Over on Aikido Journal, Francis Takahashi Shihan has an article
up talking about the lack of real kuzushi in modern Aikido. It's being discussed in the IS forum, but I thought Takahashi's critique deserved wider consideration and discussion. IS folks, of course, have our own interpretation of his comments--what do others think?
Here we have a mainline, senior, respected Aikido shihan making critiques that others have made in the past--and which have generated all kinds of controversy. Takahashi says that there's a "widespread lack of knowledge or understanding in the Aikido training community of what kuzushi really is all about", that such understanding was "forgotten or carelessly ignored", that as a result modern Aikido (his term) may not be "real, credible, and workable", that much practice "smacks of 'collusion'", and that a deeper understanding of kuzushi was originally how Aikido techniques "achieved their authenticity."

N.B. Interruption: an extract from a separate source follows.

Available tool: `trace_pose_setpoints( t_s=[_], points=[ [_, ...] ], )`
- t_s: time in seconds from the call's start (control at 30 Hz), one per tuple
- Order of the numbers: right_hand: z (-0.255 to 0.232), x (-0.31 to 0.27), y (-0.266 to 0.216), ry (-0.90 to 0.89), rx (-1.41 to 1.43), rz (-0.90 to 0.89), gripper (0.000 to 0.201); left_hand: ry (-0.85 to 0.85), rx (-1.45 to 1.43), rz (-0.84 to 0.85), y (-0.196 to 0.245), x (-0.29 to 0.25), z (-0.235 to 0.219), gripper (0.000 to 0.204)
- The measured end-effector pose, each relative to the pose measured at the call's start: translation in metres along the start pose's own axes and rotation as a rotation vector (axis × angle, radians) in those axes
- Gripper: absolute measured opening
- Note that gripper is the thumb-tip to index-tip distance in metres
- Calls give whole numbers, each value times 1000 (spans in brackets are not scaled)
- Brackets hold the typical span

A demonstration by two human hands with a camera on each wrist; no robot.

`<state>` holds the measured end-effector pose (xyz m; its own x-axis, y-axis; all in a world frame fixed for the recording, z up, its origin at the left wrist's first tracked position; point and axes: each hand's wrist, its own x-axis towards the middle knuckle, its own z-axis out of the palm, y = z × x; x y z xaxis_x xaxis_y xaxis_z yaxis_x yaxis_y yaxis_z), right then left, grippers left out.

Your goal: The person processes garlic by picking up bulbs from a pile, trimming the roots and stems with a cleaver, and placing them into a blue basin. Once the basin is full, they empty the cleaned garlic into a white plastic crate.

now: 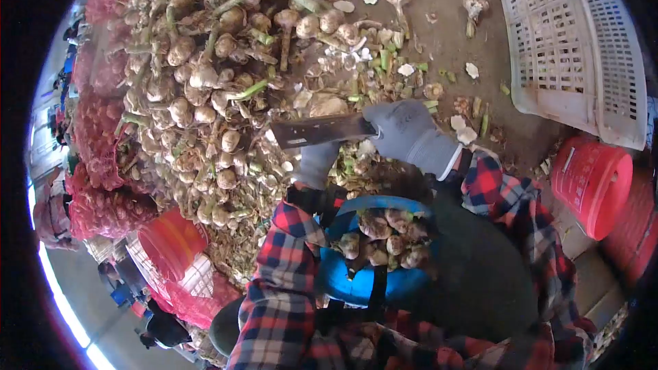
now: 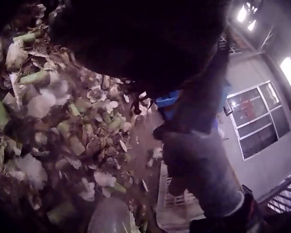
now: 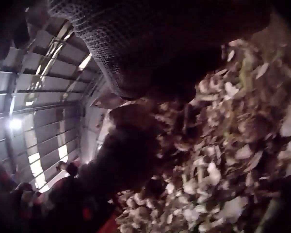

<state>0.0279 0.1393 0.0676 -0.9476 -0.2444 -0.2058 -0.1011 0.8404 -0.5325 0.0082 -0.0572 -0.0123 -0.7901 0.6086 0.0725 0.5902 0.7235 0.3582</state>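
In the head view my right hand, in a grey knit glove, grips a knife with a broad dark blade pointing left. My left hand, gloved too, is just under the blade, which covers its fingers; I cannot tell what it holds. A blue bucket with several trimmed garlic bulbs stands close below both hands. Beyond the blade lies a big heap of garlic with stalks. The left wrist view shows the right glove beside cut stalks and skins.
A white plastic crate stands at the upper right, with a red bucket below it. Pink mesh sacks line the heap's left side. Another red bucket sits at the lower left. Cut stalks and loose bulbs litter the floor.
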Motion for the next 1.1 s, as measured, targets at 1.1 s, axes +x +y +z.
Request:
trace_pose_setpoints(
  t_s=[1.1],
  points=[
    [13,18,47,-72,788,143,37,-52,-1448,-581,59,12,-27,31]
  ],
)
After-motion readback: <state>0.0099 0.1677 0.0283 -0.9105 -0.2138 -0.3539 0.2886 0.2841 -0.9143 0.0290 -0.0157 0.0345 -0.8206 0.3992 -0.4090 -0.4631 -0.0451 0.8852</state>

This is pretty serious stuff, no?
Takahashi identifies the core problem here not as some failure of technique or martial reality or some other external factor. Instead, he identifies it as a loss of understanding of an internal driver of Aikido, the taking of balance. This isn't just a technical flaw--it underlies everything we do on the mat. If it's broken, everything is, to some degree, broken.
There's been a lot of heartburn in the past when outsiders or more marginal voices made similar criticisms of Aikido--but they were easier to ignore. Now that one of our own is raising these questions, how do we respond?
Does anyone have a diagnosis of the problem, or a potential solution? Dan Harden replied to the post, so you can see a response that a bunch of us understand and think is correct. Detailed discussion of the points he raises should probably happen over in the Internal Training forum
. But is that all there is to say? Does anyone have a different diagnosis and solution?